The movement for organic farming was given a boost with the publication of Rachel Carson’s Silent Spring in 1962, which highlighted the dangers – real and perceived – of pesticides. Silent Spring is a key factor in the banning of DDT in many countries and is credited with launching the worldwide environmental movement.
The soil food web
Chemical fertilisers and pesticides suppress the many beneficial bacteria, mycorrhizal fungi, protozoa, nematodes, worms, and other living organisms in the soil that digest organic matter and supply nutrition to plants – an intricate system referred to as the ‘soil food web’. Organic farmers and growers adopt management practices that build and enhance natural soil fertility with the application of organic matter, green manures and long-term crop rotations.
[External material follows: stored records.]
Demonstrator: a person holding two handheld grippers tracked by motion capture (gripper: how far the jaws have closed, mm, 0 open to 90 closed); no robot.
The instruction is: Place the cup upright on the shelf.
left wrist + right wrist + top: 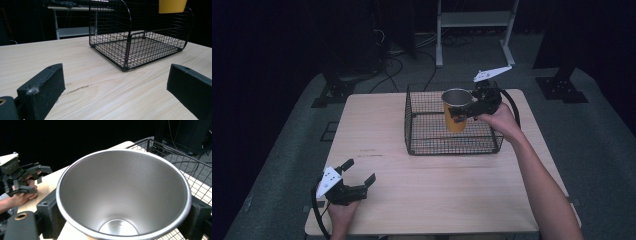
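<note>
A yellow cup (455,125) with a bare metal inside hangs upright above the black wire basket (422,145). My right gripper (462,113) is shut on the cup just below its rim. In the right gripper view the cup's mouth (125,192) sits between the two black pads (48,216), and the cup holds nothing. My left gripper (359,171) rests open near the table's front left corner, with nothing between its jaws. In the left gripper view its fingers (42,85) stand wide apart, facing the basket (130,37), and the cup's yellow base (172,6) floats over the basket's far side.
The wooden table (437,195) carries the basket at its back centre. A white shelf frame (472,20) and cables lie on the floor beyond the table. The left hand and its gripper (37,180) appear far off in the right gripper view.
</note>
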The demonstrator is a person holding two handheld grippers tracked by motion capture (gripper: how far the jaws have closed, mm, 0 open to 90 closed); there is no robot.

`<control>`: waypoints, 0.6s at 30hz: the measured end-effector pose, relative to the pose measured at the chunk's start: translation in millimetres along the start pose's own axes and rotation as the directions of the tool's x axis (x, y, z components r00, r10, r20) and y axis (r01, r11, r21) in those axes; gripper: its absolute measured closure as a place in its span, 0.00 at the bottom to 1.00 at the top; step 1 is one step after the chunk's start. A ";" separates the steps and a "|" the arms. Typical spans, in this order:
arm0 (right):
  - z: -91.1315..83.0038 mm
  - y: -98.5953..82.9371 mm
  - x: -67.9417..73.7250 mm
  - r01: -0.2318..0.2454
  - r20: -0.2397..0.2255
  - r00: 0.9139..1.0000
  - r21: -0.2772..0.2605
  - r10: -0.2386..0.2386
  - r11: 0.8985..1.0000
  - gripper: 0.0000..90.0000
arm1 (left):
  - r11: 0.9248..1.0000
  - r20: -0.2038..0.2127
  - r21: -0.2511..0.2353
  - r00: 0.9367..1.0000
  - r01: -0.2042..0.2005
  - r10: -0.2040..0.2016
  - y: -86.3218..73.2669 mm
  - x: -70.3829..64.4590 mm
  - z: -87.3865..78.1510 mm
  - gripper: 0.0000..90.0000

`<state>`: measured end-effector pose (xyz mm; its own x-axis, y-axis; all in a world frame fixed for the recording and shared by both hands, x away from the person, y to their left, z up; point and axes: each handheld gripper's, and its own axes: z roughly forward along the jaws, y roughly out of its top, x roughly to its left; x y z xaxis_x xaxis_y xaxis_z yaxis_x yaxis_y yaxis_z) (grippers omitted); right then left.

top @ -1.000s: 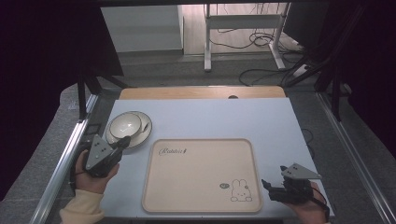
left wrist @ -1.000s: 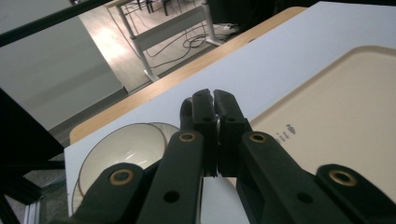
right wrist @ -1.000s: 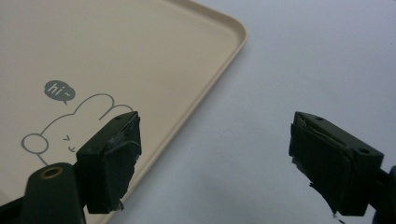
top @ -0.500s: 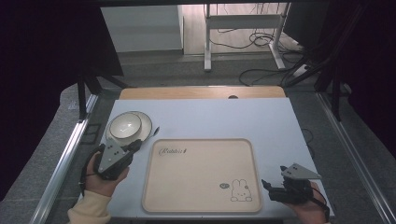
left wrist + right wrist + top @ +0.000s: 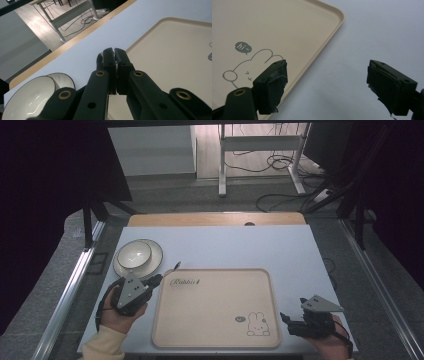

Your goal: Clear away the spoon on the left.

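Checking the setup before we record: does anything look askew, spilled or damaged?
Nothing stands out. The tray lies flat and square on the table, bare, and the bowl sits upright on its plate, unspilled.

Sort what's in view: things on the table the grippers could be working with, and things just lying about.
Likely in play:
- left gripper, jaws shut, beside the tray
- right gripper, jaws open
- beige rabbit tray
- bowl on its plate

Just lying about:
- floor cables
- metal stand
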<state>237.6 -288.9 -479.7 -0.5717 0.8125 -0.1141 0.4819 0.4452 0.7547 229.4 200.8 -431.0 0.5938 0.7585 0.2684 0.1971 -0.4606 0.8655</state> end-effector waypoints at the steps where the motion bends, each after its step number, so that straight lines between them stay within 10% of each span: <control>1: 0.2 0.0 0.0 0.001 0.000 1.000 0.001 -0.001 1.000 0.19 | 1.000 0.003 0.002 1.000 0.000 0.000 0.1 -1.0 0.4 1.00; 18: 1.1 -0.5 0.5 0.004 -0.001 1.000 0.006 -0.004 1.000 0.19 | 0.998 0.044 0.036 0.998 -0.044 0.043 -1.3 -17.5 14.2 1.00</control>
<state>237.8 -288.3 -480.8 -0.5745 0.8102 -0.1166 0.4837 0.4509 0.7501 229.8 181.5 -442.8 0.6355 0.7171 0.2861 0.1985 -0.5099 0.8370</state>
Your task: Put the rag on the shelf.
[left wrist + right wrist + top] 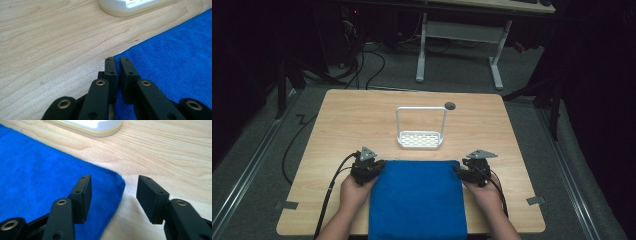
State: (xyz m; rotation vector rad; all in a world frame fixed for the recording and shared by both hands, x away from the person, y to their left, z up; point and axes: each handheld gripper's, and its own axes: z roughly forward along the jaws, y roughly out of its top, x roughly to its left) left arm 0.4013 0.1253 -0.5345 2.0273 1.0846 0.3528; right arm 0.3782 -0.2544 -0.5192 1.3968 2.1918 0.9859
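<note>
Grippers at the far corners of a blue towel (416,200): your left gripper (117,63) has its jaws drawn nearly together on the towel's far left corner, the blue edge caught in the thin gap between them, so it looks pinched on the cloth. Your right gripper (113,187) stands at the far right corner with its jaws spread wide, one jaw over the blue pile, the other over bare wood, the raised corner lying between them but not yet gripped. That pairing reads as a lift or a fold being set up, one corner secured first and the other lined up to match.

Outward from the tools, the towel lies flat and square on the wooden table (342,120), its near end hanging over the edge on your side, your hands resting just beside its long edges. Just beyond the far hem, apart from it, sits a white caddy (420,139) with a perforated tray and a tall hoop handle, centred on the towel's width. A small dark round hole (450,105) marks the tabletop behind it.
</note>
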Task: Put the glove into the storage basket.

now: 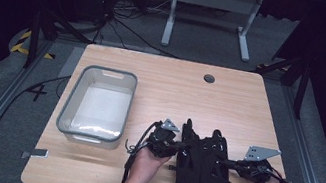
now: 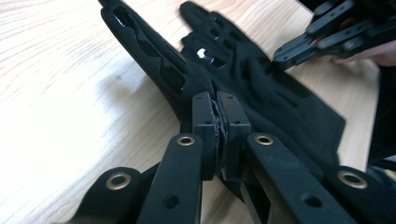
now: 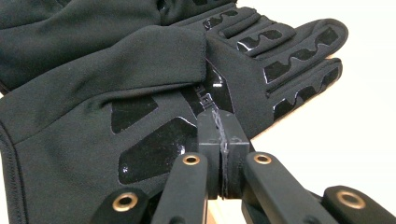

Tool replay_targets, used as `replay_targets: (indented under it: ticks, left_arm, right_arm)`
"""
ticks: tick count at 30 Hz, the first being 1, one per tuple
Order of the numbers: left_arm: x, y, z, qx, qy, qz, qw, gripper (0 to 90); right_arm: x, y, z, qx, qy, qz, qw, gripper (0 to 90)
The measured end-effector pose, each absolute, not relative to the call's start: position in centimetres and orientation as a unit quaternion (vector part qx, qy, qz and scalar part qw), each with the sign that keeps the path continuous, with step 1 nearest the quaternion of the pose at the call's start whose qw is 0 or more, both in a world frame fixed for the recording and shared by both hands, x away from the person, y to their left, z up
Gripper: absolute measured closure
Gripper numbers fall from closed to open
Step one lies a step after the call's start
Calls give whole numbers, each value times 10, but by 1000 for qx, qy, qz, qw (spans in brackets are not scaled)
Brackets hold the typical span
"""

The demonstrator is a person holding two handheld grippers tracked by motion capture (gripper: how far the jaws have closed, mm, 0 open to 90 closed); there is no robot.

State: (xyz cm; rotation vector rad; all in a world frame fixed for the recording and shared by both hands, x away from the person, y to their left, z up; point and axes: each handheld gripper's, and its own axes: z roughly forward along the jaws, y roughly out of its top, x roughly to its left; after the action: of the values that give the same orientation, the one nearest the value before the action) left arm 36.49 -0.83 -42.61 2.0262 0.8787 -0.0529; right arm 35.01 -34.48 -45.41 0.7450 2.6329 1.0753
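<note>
Two black gloves lie side by side on the wooden table [image 1: 162, 86], fingers pointing away from me: a left-hand one [image 1: 188, 157] and a right-hand one [image 1: 215, 169]. My left gripper [image 1: 180, 146] is at the left glove's edge, jaws shut on a fold of its fabric [image 2: 205, 84]. In the left gripper view the pinch sits at the jaw tips [image 2: 218, 112]. My right gripper [image 1: 229, 161] is shut on the edge of the right glove [image 3: 154, 93], whose palm has glossy grip patches; its jaw tips [image 3: 221, 128] meet at the glove's rim. The right gripper [image 2: 299, 46] also shows across the gloves.
A grey plastic tub [image 1: 70, 100], with nothing in it, stands on the left part of the table. A round cable hole [image 1: 209, 78] is near the far edge. Bare wood lies beyond the gloves and to their right.
</note>
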Motion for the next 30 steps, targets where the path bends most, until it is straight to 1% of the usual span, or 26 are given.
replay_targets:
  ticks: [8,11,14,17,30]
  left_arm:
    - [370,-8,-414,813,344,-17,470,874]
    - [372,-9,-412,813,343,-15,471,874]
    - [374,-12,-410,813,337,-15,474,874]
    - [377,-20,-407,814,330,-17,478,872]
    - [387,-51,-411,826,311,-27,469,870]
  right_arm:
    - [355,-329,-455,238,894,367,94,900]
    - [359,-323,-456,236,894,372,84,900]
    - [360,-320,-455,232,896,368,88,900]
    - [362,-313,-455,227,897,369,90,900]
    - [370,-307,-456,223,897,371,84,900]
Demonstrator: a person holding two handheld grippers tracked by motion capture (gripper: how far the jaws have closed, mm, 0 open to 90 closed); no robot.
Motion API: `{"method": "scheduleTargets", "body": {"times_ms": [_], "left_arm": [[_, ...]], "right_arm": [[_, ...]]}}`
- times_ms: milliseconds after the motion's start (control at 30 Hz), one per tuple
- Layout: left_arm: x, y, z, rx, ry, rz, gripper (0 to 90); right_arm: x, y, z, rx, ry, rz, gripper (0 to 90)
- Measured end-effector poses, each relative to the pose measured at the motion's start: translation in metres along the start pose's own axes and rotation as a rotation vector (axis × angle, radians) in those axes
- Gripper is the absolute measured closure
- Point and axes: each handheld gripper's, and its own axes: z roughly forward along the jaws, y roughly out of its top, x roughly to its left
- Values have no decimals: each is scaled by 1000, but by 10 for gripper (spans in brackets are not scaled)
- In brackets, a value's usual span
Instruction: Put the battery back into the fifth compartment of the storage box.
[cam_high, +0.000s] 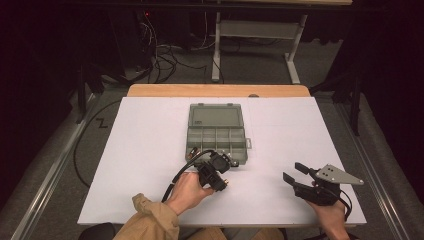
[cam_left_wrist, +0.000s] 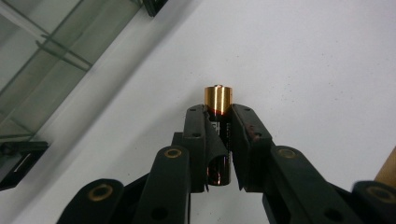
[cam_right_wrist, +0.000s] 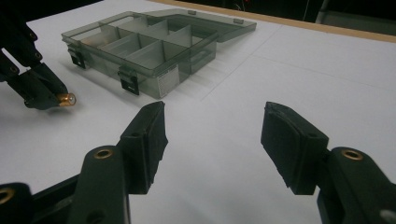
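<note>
My left gripper (cam_left_wrist: 218, 122) is shut on a battery (cam_left_wrist: 218, 99) with a black body and a copper end that sticks out past the fingertips. In the high view the left gripper (cam_high: 220, 180) hovers low over the white sheet, just in front of a grey see-through organizer box (cam_high: 243, 142). The box lies with its lid (cam_high: 216, 117) folded back, and its compartments look empty. My right gripper (cam_right_wrist: 215, 135) stands open with nothing between its jaws. It sits near the front right of the table (cam_high: 295, 172), aimed at the box (cam_right_wrist: 166, 70) and the battery (cam_right_wrist: 67, 99).
A white sheet (cam_high: 150, 150) covers the table, with a wooden edge (cam_high: 220, 90) at the back. The box's black latches (cam_right_wrist: 129, 80) face the front. Beyond the table stand a desk frame (cam_high: 295, 55) and cables (cam_high: 165, 60) on the floor.
</note>
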Motion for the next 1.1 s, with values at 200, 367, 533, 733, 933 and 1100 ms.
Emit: {"method": "scheduleTargets", "body": {"times_ms": [200,367,533,733,933,1100], "left_arm": [[3,-1,-4,-12,1,-14,763],[5,-1,-9,-22,6,-13,763],[11,0,-18,-45,12,-22,762],[18,0,-27,-60,18,-36,762],[25,4,-37,-86,22,-57,763],[33,6,-43,-99,29,-79,763]], "right_arm": [[0,0,0,-2,1,0,419],[0,0,0,-4,2,-1,419],[0,0,0,0,2,-1,419],[0,0,0,0,2,0,419],[0,0,1,1,2,0,419],[0,0,1,2,3,1,418]]}}
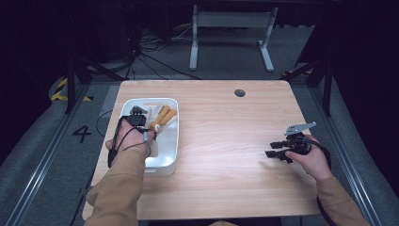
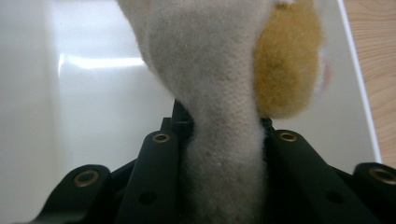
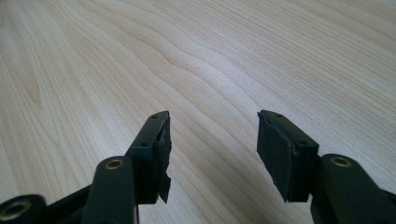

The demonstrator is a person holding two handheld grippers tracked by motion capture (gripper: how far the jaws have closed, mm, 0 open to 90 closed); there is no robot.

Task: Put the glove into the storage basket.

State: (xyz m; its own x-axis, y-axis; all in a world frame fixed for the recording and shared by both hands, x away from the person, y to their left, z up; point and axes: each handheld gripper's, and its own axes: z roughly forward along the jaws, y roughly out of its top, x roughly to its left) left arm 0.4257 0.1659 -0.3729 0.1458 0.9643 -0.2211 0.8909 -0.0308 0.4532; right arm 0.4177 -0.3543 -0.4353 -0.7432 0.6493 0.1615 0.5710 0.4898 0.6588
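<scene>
High view: left tool (image 1: pixel 137 113) in a white bin (image 1: pixel 170 155) — clenched on a plush toy (image 1: pixel 160 118). Right tool (image 1: pixel 277 148) rests on the desk (image 1: pixel 221 141), jaws apart.

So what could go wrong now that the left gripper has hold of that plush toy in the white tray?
1. The left gripper pinches only a narrow cream limb of the cream and tan plush toy, so the soft fabric might slip out on lifting.
2. The toy lies inside the white plastic tray; a dangling part could catch the rim and drag it.
3. The right gripper hangs open over the wooden table, too far away to steady the tray.
</scene>
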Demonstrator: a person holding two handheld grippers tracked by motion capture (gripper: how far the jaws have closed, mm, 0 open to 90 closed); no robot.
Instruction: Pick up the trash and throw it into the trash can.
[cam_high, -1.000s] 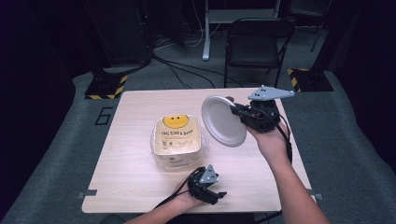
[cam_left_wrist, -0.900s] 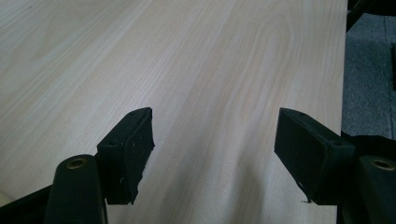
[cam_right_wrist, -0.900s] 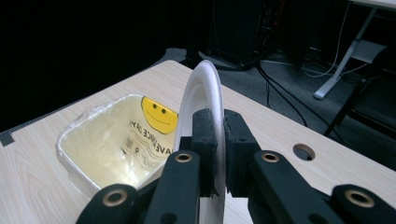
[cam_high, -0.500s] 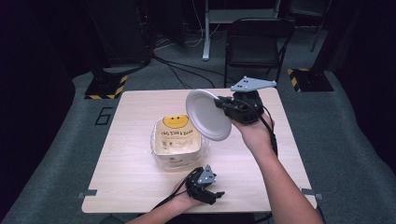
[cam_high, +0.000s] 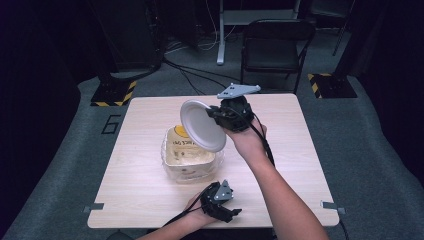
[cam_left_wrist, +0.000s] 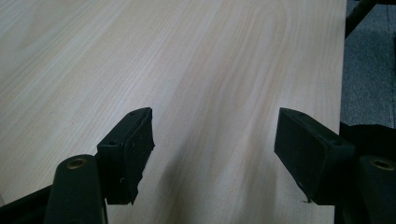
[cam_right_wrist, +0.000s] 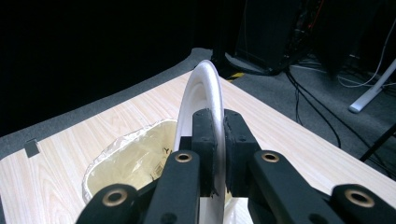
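Observation:
A white paper plate hangs on edge in the air, tilted over a cream bin lined with a clear bag and marked with a yellow smiley. My right gripper is shut on the plate's rim; in the right gripper view the plate stands edge-on between the jaws, with the bin's open mouth below and to the left. My left gripper rests low near the table's front edge, open, its pads wide apart over bare wood.
The light wooden table has its front edge close to the left gripper. A black folding chair stands behind the table. Cables and a white stand leg lie on the grey floor. Yellow-black striped floor marks flank the table.
My right gripper has carried the plate leftward from the table's right side to above the bin. The left gripper has stayed put.

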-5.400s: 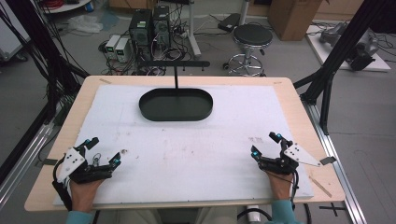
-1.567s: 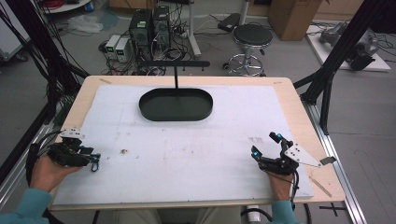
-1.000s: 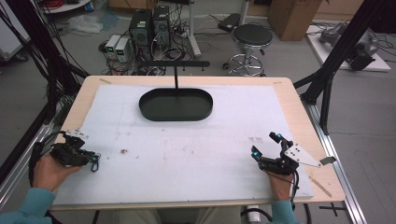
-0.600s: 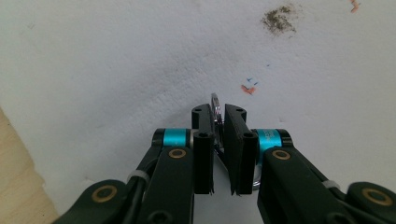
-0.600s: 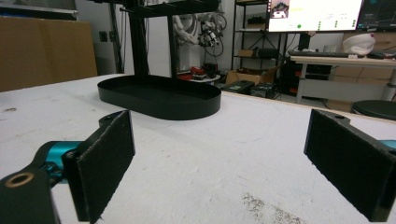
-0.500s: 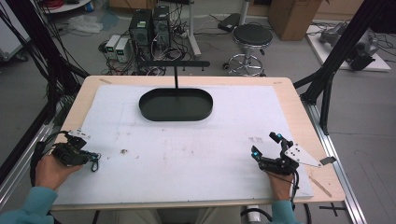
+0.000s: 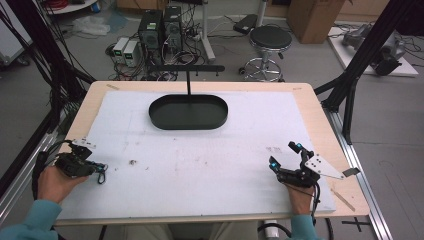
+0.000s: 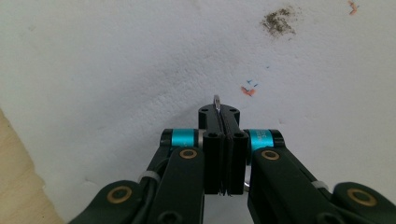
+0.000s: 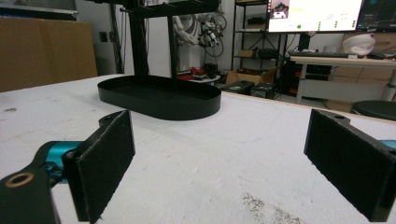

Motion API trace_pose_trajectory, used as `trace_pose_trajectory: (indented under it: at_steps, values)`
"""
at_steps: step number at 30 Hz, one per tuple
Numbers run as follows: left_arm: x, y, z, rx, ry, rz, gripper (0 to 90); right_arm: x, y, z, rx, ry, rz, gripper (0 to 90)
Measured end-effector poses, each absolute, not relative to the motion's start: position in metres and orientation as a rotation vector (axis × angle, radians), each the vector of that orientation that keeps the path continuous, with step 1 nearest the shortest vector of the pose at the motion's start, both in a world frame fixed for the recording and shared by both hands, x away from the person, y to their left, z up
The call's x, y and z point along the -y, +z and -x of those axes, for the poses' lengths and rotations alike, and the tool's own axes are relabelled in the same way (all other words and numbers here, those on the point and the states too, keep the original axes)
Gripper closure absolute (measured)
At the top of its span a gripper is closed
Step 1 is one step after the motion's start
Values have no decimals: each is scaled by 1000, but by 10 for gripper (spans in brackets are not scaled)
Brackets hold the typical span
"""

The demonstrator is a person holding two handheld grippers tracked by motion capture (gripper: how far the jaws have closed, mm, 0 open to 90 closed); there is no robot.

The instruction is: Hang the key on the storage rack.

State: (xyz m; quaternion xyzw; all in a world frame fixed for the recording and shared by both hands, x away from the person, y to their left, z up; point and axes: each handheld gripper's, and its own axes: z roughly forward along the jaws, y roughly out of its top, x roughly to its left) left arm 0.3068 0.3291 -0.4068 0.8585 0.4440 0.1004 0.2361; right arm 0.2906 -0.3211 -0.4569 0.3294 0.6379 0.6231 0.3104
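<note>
Two claws rest on the white foam-covered bench [image 7: 210, 165], one near each front corner. The left claw [image 7: 101, 170] sits by the bench's left edge, its jaws pressed together on a thin silvery metal piece [image 8: 216, 100] whose tip just pokes out above the pads; what kind of object it is cannot be made out, since nearly all of it is buried between the jaws. The right claw [image 7: 285, 157] lies near the right edge with its jaws spread wide and nothing between them.

From the high view, the left claw is a small dark shape in the person's hand, and the metal piece is too small to pick out there. The left gripper view [image 8: 223, 121] brings it close and also shows a grey smudge [image 8: 279, 21] and small orange and blue flecks [image 8: 248, 90] on the white surface ahead of the jaws. The right gripper view [image 9: 219, 163] looks low across the bench toward the black oval metal tray [image 9: 161, 95] with its upright black post [image 7: 188, 82], which stands toward the far edge at mid-width, well apart from both claws. The right jaw there is cut off by the frame.
</note>
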Motion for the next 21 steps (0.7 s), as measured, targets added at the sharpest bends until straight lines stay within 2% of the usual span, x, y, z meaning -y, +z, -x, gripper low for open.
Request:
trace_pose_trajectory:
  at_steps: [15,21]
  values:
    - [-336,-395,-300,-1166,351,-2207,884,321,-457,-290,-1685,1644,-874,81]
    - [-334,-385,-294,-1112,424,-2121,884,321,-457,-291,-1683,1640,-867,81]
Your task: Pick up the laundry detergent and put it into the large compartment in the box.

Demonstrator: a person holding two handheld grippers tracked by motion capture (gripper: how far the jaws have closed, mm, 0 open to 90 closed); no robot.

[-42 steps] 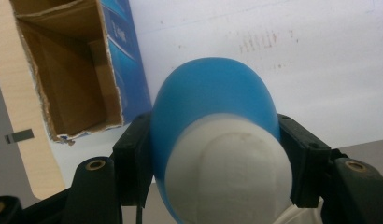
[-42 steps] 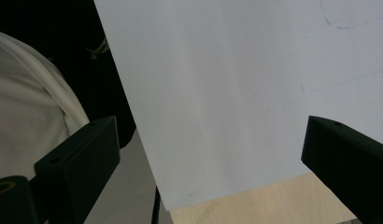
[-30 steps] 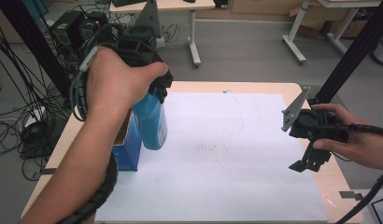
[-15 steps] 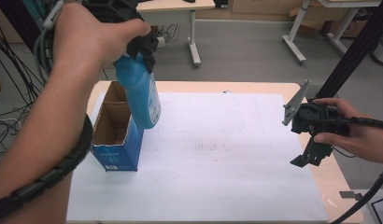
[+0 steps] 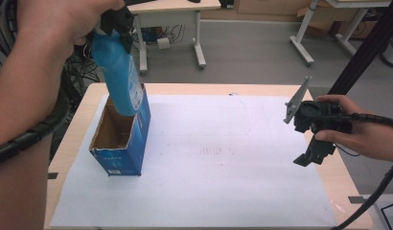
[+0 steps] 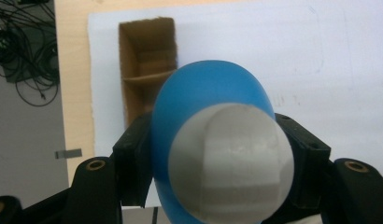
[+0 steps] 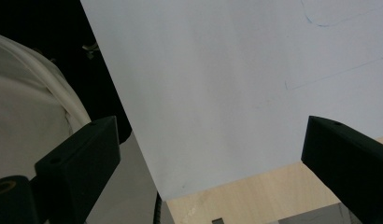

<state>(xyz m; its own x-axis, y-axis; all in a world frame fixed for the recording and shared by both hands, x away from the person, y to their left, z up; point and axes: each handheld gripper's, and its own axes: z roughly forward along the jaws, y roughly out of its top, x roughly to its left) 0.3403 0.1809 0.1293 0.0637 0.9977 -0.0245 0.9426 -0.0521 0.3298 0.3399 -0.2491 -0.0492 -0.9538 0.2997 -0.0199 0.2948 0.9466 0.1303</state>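
White paper (image 7: 217, 84) beneath right gripper (image 7: 213, 154); bottle (image 6: 213, 154) overhangs box (image 6: 147, 60).

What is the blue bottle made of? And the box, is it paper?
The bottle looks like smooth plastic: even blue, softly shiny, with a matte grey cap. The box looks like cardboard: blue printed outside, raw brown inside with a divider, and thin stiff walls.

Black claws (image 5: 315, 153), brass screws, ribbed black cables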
Weeds, pests and diseases are controlled through mechanical weeding, variety choice and by encouraging natural predators.
Improving the organic matter in soil enhances its capacity to retain water, reducing the impacts of droughts and floods. It also helps improve soil’s capacity for sequestering carbon and other nutrients, vital for healthy crops that can ward off insects and diseases. Soil is one of the world’s great carbon banks, second only to the oceans in its capacity to sequester CO2. Changes in farming practices, it is said, could actually reverse climate change.
Organic: is it worth paying more?
Even today only 3% of British farmland and 10% of agricultural land in the EU is certified organic, though many more farmers around the world are using uncertified regenerative or agroecological methods.
If we care about our health, animal welfare and the planet, I would argue it is worth forking out (pardon the pun) for better food. Of course, with food and other prices soaring, many people are having to tighten their belt. But for those who can pay a bit more, it’s important to support nature-friendly farms like Tablehurst, Plaw Hatch, Lovebrook, Allwood, Rock Farm, Ashurst, Barcombe and Hankham in Sussex. Organic certification just makes it a bit easier to spot them. Happy 50th anniversary to the Soil Association.